Agricultural industries are an integral part of the Earth’s ecology and play a significant role in human livelihoods [1,2]. Indonesia has the most favorable climates in the world for agriculture [2]. Indonesia’s wealth of natural resources and a range of goods is a significant and indispensable commodity for its economy. The commodities contribute around 60 per cent of all exports from Indonesia. Following the healthy growth shown by exports to Indonesia over the years, exports from Indonesia are estimated at $158 billion annually as of 2017 [3]. Indonesia has several commodities that support the economics growth such as palm oil, rubber, coffee, cacao, and paddy. Existing croplands not only feed this country’s population but also play a key role in the nations’ economic income, with many food products such as rice, coffee, tea, cocoa, and palm oil exported to many countries around the world [2]. The main crop is rice, and the Indonesian government has emphasized increasing the national agricultural self-sufficiency by developing the infrastructures and subsidies for rice production [4]. Oil palm plantation contributes significantly to the economies of Indonesia and Malaysia through private corporations, state-owned companies, and small-landholders, who supply 85% of global palm oil exported in both countries [5]. However, in Indonesia, oil palm plantations were linked to significant deforestation during the 1990s and 2000s [6,7]. Furthermore, Indonesia boasts the world’s largest rubber plantations, with 3.61 million hectares of total land area in their production [8]. In Indonesia, rubber plantations are distributed from the west to the east in 30 provinces. Besides, Indonesia is also the world’s third-largest coffee producer and exporter, after Brazil and Vietnam. Geographically, the production of coffee is distributed across the entire country. Whilst the South Sumatra is the center of Robusta coffee bean production and Arabica beans are mostly grown in Northern Sumatra, coffee is grown across all the major Indonesian islands; coffees beans from Java, Bali, Sulawesi, Flores, and Indonesian Papua are all sold on domestic and international specialty coffee markets [9,10]. In addition, the cacao bean is also one of Indonesia’s most significant agricultural export products that have experienced massive growth over the past 25 years, driven by a rapid expansion in the participation of smallholder farmers [11].

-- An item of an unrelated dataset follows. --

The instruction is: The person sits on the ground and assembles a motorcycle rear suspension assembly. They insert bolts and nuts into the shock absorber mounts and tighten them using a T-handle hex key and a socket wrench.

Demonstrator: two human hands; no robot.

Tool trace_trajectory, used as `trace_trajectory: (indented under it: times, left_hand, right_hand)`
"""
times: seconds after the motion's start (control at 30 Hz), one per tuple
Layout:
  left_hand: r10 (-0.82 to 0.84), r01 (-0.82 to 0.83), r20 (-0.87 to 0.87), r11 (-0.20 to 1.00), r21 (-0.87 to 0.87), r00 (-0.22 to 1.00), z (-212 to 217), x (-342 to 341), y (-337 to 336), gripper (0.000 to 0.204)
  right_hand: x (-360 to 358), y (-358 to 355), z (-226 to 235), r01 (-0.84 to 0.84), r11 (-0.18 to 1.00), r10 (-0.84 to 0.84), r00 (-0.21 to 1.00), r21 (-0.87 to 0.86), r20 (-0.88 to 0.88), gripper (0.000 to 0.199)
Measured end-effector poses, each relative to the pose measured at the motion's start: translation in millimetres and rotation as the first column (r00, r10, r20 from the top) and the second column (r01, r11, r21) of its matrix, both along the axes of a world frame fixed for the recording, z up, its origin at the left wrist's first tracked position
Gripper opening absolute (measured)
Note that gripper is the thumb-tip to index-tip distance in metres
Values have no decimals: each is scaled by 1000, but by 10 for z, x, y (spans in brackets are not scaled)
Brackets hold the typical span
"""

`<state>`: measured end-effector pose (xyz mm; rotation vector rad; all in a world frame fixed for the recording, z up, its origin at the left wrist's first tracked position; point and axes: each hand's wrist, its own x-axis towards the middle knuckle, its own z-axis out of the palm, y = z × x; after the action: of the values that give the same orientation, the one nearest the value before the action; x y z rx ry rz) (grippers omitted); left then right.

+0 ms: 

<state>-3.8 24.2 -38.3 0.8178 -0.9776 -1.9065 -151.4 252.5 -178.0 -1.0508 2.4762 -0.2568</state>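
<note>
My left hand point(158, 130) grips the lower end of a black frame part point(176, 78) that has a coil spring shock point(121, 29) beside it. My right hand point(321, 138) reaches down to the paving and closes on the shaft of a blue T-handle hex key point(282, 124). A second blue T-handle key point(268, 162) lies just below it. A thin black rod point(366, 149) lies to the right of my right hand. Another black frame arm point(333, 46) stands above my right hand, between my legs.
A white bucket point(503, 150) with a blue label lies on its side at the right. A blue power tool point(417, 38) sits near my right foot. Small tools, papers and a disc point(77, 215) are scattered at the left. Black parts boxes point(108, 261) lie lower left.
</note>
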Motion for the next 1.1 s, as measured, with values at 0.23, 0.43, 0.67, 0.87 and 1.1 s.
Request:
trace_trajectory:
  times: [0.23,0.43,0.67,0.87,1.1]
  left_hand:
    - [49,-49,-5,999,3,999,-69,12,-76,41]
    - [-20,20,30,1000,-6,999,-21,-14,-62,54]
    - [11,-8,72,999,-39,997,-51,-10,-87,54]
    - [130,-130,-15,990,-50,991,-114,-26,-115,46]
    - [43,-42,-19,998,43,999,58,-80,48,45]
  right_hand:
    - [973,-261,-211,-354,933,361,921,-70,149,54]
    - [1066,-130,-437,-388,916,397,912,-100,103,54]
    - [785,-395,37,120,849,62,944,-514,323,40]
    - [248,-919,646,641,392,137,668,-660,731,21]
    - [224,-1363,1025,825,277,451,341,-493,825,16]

Understanding the precise spatial distribution of cropland areas, and the ability to map any field, irrespective of its size, with sufficiently high resolution above 30 m and over very large spatial areas with high precision is of great importance. This is because it aids in observing, accessing, and planning the global food and water sustainability scenarios in an increasingly interconnected world [2,12,13]. Other studies have predicted the global cropland extent across Eurasia, the United States, and Australia using Landsat 8 imageries [2,13,14,15]. The definition of croplands used in those studies was lands grown with plants harvested for food, feed, and fiber, including both annual crops and continuous plantations such as coffee, tea, rubber, cocoa, and oil palms. Cropland fallows is defined as cultivation-equipped areas including plantations and those not grown for a season or two are included in the cropland category [12,13,14]. However, the previous study only distinguished the cropland into binary maps (i.e., cropland and non-cropland) with the general-commodities extent using remotely sensed data.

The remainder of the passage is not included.